▶ _EXERCISE_
Looking at the listing below, retype exactly the lines starting at the one containing "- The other" and ending at the one containing "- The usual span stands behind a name", both included, and nothing else.
┄┄┄┄┄┄┄┄┄┄
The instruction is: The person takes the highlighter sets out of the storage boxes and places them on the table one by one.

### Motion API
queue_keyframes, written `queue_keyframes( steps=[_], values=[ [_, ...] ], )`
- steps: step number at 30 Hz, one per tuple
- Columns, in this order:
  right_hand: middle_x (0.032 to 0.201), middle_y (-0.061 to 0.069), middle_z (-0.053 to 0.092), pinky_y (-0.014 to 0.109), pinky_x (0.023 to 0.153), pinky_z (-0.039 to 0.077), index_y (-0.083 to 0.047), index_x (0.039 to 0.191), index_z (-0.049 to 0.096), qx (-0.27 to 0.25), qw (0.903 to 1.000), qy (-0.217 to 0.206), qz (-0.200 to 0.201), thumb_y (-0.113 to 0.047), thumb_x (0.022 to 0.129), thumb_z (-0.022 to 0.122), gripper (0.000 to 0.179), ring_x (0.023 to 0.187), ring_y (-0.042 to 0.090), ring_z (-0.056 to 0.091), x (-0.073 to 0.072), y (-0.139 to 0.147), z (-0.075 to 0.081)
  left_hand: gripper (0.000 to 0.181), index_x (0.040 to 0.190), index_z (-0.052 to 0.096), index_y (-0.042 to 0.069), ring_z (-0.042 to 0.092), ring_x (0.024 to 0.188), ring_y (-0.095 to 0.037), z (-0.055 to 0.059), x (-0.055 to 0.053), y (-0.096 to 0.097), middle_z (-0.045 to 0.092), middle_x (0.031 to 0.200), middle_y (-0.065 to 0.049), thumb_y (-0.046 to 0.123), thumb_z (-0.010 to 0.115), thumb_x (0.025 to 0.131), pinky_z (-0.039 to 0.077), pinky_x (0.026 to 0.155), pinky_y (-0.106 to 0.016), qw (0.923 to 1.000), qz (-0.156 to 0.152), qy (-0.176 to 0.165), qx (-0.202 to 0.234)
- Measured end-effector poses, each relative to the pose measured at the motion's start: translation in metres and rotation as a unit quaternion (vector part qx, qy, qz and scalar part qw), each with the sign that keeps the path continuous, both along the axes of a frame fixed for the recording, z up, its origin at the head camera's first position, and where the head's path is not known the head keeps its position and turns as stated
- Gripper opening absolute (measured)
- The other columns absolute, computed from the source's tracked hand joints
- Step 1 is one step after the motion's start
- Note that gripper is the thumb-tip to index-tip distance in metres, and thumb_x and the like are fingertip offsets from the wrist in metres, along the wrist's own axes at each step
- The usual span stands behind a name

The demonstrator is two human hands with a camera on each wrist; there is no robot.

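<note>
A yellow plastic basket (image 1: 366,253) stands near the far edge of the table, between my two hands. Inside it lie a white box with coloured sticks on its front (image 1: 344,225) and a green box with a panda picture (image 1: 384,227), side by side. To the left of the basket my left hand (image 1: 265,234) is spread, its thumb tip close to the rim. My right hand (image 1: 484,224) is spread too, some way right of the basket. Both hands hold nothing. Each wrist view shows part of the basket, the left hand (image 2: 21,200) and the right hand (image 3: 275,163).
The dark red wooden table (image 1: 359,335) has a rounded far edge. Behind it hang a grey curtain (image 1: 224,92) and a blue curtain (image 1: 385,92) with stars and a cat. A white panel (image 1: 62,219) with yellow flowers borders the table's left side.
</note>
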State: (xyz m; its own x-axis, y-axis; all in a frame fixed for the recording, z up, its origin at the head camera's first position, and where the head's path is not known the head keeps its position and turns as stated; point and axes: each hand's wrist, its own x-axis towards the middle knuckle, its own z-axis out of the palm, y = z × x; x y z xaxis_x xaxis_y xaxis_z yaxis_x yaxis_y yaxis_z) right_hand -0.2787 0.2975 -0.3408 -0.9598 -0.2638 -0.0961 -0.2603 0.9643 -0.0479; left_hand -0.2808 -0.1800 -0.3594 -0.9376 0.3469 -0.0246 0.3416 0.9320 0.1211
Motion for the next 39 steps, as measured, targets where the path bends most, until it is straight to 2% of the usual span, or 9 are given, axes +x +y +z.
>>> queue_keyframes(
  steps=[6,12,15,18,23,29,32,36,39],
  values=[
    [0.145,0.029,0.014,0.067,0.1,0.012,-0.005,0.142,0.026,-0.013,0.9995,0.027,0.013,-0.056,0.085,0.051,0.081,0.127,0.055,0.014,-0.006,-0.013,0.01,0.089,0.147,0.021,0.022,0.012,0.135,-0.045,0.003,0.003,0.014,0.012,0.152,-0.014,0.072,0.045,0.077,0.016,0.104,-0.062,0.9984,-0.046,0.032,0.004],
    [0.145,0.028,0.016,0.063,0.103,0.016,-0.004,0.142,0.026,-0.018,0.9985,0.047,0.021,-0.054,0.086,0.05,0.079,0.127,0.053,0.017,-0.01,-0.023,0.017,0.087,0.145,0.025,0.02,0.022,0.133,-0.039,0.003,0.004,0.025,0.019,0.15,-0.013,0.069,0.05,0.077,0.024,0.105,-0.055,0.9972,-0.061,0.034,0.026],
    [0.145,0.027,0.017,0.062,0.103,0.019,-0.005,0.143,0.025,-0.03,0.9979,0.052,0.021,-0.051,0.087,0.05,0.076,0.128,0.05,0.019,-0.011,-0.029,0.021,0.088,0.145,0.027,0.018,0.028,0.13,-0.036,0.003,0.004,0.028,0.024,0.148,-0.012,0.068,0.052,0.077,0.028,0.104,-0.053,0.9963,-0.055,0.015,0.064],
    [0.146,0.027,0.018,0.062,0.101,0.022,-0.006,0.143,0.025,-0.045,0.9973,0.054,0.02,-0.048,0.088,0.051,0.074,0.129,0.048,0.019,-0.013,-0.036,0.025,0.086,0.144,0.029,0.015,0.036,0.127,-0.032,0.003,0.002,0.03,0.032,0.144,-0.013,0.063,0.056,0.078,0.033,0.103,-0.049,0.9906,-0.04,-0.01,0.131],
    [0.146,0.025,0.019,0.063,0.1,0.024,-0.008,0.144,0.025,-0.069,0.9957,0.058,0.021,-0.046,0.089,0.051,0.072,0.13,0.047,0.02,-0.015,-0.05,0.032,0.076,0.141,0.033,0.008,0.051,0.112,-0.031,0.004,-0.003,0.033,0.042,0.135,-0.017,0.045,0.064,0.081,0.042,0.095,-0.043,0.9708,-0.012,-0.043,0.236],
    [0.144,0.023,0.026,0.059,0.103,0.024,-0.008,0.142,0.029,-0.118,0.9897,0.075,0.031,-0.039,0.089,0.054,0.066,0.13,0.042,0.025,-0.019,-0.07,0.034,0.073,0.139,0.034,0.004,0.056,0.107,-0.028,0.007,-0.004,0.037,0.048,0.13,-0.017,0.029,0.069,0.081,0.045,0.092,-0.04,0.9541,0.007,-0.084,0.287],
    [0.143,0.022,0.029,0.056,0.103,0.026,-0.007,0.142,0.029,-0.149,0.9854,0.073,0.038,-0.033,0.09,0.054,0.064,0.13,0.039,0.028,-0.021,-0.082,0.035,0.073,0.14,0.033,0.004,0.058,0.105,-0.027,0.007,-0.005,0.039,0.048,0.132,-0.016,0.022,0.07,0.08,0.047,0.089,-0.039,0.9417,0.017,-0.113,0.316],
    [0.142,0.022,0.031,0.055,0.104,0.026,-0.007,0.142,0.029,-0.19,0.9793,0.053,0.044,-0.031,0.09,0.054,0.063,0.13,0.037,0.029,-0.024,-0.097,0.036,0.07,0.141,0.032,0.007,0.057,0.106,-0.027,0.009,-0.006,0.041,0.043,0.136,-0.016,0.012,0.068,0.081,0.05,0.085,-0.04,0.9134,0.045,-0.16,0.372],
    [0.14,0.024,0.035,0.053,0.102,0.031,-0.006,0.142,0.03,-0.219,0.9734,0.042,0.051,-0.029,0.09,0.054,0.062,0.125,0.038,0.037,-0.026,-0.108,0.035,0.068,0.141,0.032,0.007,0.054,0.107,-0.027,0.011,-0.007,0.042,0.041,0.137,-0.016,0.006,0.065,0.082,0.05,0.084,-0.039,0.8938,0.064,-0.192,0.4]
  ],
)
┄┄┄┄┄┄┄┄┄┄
▶ _SOLUTION TO THE EXERCISE_
- The other columns absolute, computed from the source's tracked hand joints
- Step 1 is one step after the motion's start
- Note that gripper is the thumb-tip to index-tip distance in metres, and thumb_x and the like are fingertip offsets from the wrist in metres, along the wrist's own axes at each step
- The usual span stands behind a name

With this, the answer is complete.